Sometimes we have external knowledge that we want to bring to the decoder. For instance, we might have a better translation system for translating numbers of dates. We would like to plug in these translations to the decoder without changing the model.
The -xml-input flag is used to activate this feature. It can have one of four values:
exclusive Only the XML-specified translation is used for the input phrase.

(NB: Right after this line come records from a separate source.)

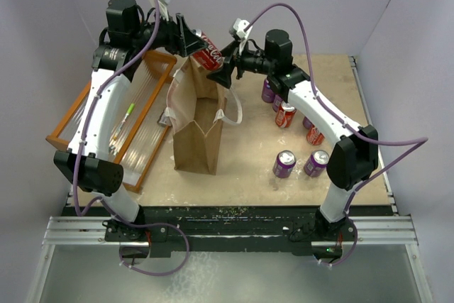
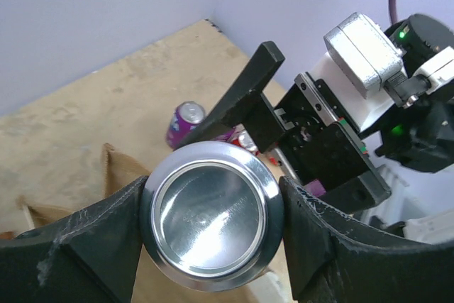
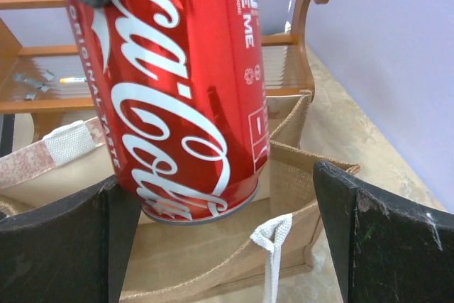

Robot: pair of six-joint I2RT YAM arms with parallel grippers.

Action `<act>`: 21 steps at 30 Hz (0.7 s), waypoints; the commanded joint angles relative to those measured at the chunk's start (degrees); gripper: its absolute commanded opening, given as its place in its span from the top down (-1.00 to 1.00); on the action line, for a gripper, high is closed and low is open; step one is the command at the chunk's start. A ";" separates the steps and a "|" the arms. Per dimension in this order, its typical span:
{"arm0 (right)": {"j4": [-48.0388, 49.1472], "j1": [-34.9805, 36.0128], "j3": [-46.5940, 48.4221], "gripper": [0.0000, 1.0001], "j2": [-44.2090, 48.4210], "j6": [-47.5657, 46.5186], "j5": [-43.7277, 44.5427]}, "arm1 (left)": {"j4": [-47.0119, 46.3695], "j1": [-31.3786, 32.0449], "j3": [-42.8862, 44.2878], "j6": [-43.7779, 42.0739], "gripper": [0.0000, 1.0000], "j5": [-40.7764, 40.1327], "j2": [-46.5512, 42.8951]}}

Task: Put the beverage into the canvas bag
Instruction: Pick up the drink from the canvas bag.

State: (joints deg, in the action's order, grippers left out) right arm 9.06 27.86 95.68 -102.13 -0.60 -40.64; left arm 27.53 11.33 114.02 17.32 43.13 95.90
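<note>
A red Coca-Cola can (image 1: 206, 55) hangs tilted in the air over the open mouth of the tan canvas bag (image 1: 195, 129), which has white loop handles. My left gripper (image 1: 193, 45) is shut on the can. In the left wrist view both fingers press the sides of its silver base (image 2: 211, 214), with a corner of the bag (image 2: 117, 169) below. My right gripper (image 1: 222, 69) is open right beside the can. In the right wrist view the can (image 3: 177, 97) sits by the left finger with a wide gap to the right finger (image 3: 383, 239), above the bag (image 3: 213, 264).
An orange slatted rack (image 1: 142, 148) lies left of the bag. Several purple and red cans stand at the right, among them two purple ones (image 1: 284, 163) (image 1: 316, 162) and a red one (image 1: 286, 115). The walls stand close behind.
</note>
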 commanded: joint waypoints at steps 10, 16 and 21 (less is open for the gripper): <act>14.37 1.22 -2.34 -0.90 5.33 3.08 5.11 | -16.30 -0.72 -6.01 19.62 1.00 7.55 -1.86; 14.51 1.23 -3.13 -0.41 5.87 3.82 5.00 | -17.21 -1.11 -7.42 21.06 1.00 8.09 -1.99; 14.07 1.22 -4.32 0.42 7.42 3.71 5.75 | -18.55 -2.36 -9.41 22.91 1.00 8.61 -2.01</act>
State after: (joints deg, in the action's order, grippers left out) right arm 18.72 29.56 91.50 -98.94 2.85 -36.84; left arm 15.03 10.11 105.25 36.47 48.42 95.90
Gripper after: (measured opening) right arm 0.697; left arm 0.711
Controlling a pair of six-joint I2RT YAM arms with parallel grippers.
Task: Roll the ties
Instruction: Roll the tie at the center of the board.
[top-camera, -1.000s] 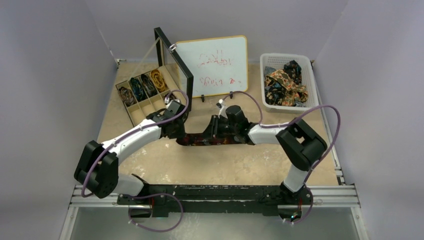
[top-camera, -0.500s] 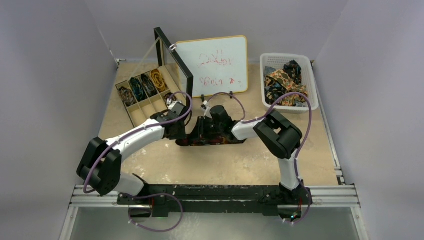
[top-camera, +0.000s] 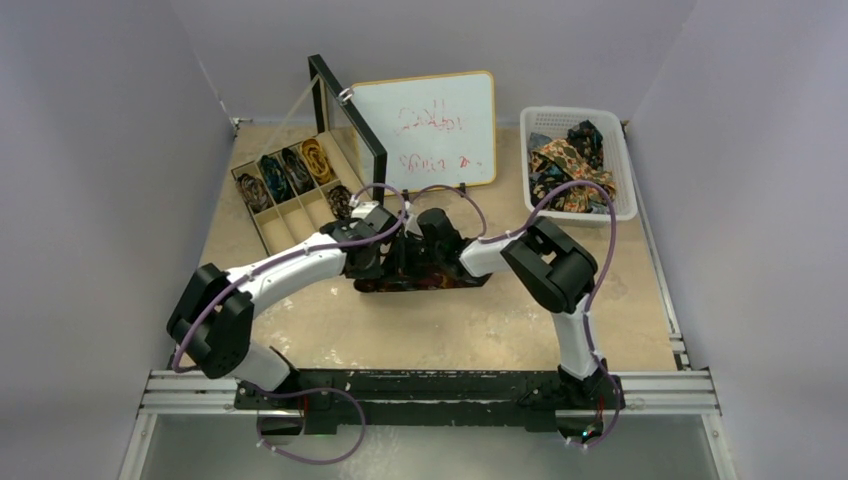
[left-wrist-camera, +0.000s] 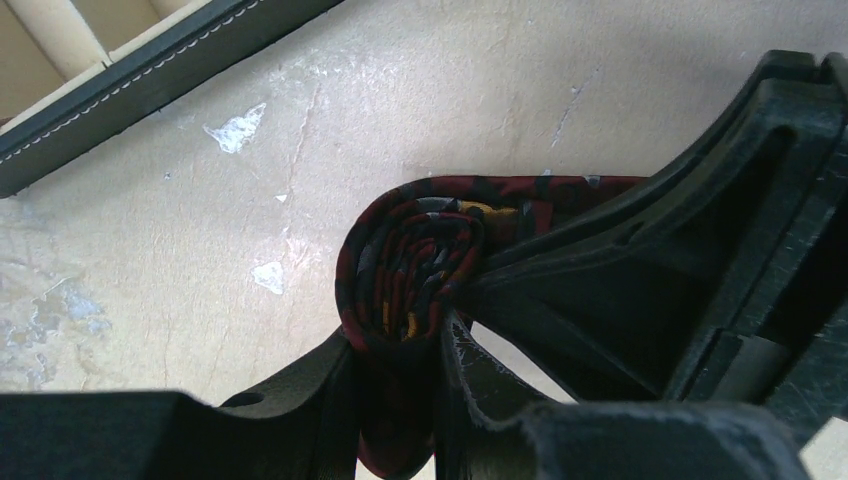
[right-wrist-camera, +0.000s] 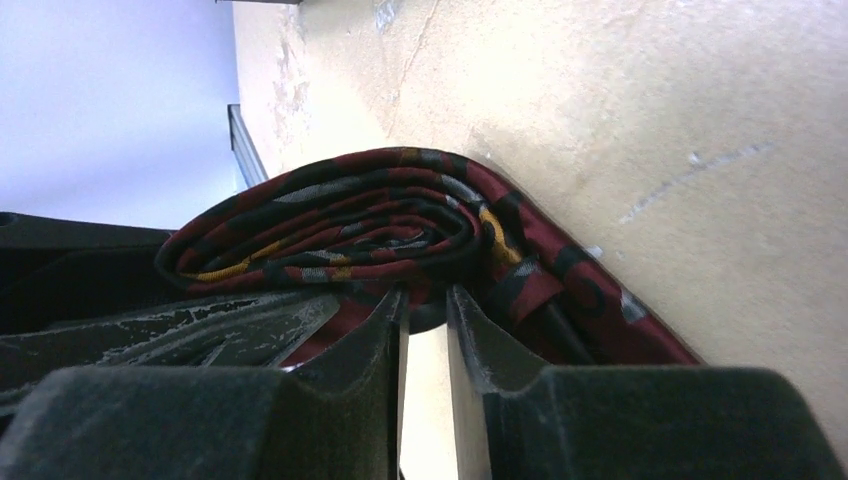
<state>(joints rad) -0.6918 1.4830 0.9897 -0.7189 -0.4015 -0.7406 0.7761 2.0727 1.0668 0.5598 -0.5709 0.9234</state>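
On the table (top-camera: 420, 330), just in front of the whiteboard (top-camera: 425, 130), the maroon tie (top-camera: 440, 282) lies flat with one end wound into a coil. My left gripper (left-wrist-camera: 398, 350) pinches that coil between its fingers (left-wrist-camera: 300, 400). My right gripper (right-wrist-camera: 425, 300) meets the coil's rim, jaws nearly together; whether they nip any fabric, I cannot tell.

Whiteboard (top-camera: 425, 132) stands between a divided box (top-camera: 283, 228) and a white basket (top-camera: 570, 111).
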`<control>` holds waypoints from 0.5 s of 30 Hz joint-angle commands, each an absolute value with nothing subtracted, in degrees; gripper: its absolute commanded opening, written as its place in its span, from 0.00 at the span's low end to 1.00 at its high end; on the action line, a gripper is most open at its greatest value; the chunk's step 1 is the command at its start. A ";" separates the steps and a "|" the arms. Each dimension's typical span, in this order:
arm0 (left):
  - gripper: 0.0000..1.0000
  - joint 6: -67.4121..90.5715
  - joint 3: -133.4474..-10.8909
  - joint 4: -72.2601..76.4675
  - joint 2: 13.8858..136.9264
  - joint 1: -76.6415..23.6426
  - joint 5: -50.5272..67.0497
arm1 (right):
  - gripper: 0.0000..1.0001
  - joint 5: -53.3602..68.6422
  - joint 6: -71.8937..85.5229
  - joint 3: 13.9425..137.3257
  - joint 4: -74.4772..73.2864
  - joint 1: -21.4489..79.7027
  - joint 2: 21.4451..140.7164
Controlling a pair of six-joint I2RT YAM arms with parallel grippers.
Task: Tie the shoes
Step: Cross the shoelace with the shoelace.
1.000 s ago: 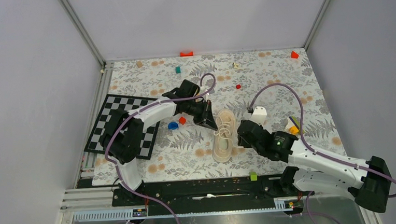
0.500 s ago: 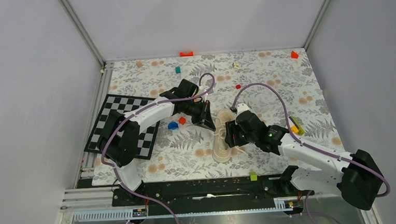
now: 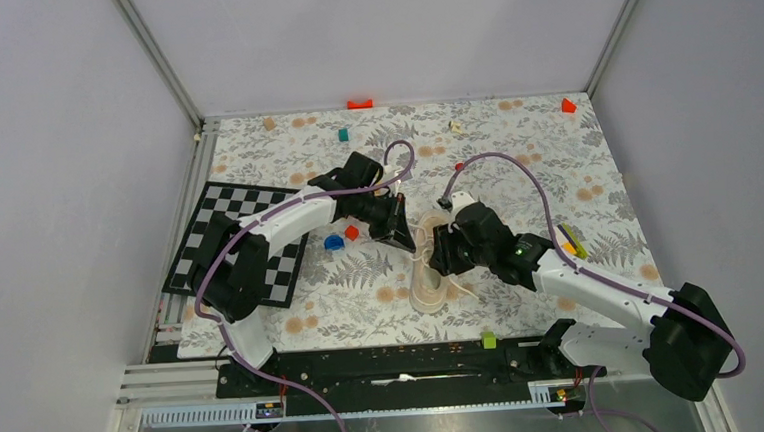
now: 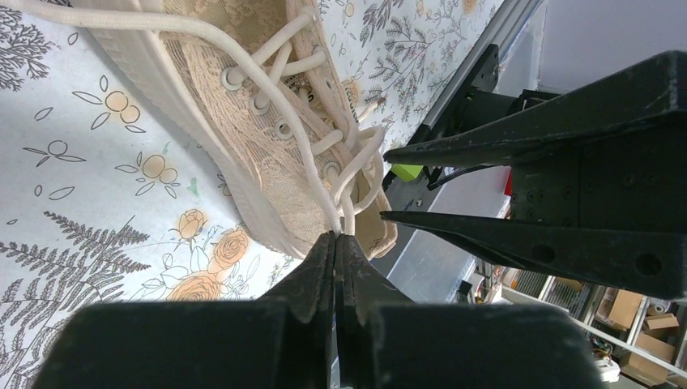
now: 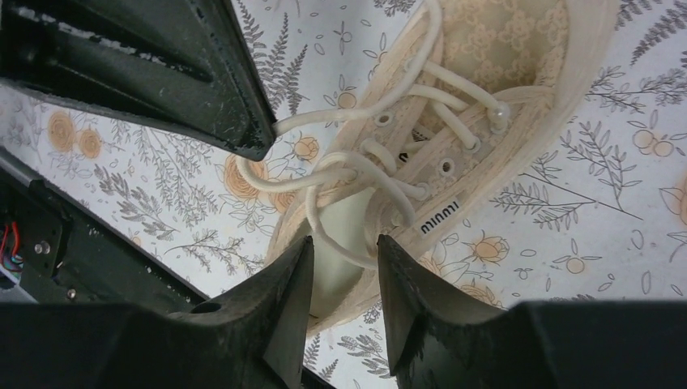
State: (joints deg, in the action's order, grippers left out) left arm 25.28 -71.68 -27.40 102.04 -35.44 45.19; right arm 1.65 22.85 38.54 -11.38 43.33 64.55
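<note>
Visibly, small black wordmark (image 5: 441,219) on sneaker (image 5: 496,172) side, letters unclear.

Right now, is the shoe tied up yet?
Not yet. Done: the shoe has its laces threaded through the eyelets. In hand: the left gripper is shut on one lace, holding it taut, and the right gripper stands open with a loose lace loop between its fingers. Left: no knot or bow shows, so the tying itself is still to do.
</note>
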 commanded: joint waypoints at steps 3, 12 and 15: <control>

Any phrases from the phrase table that overlap with that span are ignored.
inclusive The XML-specified translation competes with all the phrase table choices for that span.
ignore The XML-specified translation is ignored completely.
pass-through (default) For backwards compatibility, the XML data is fed straight through to the decoder. This will produce erroneous results if the decoder is fed data that contains XML markup.
The decoder has an XML markup scheme that allows the specification of translations for parts of the sentence. In its simplest form, we can tell the decoder what to use to translate certain words or phrases in the sentence:
% echo 'das ist <np translation="a cute place">ein kleines haus</np>' \ | moses -xml-input exclusive -f moses.ini this is a cute place % echo 'das ist ein kleines <n translation="dwelling">haus</n>' \ | moses -xml-input exclusive -f moses.ini this is a little dwelling
The words have to be surrounded by tags, such as <np...> and </np>. The name of the tags can be chosen freely. The target output is specified in the opening tag as a parameter value for a parameter that is called english for historical reasons (the canonical target language).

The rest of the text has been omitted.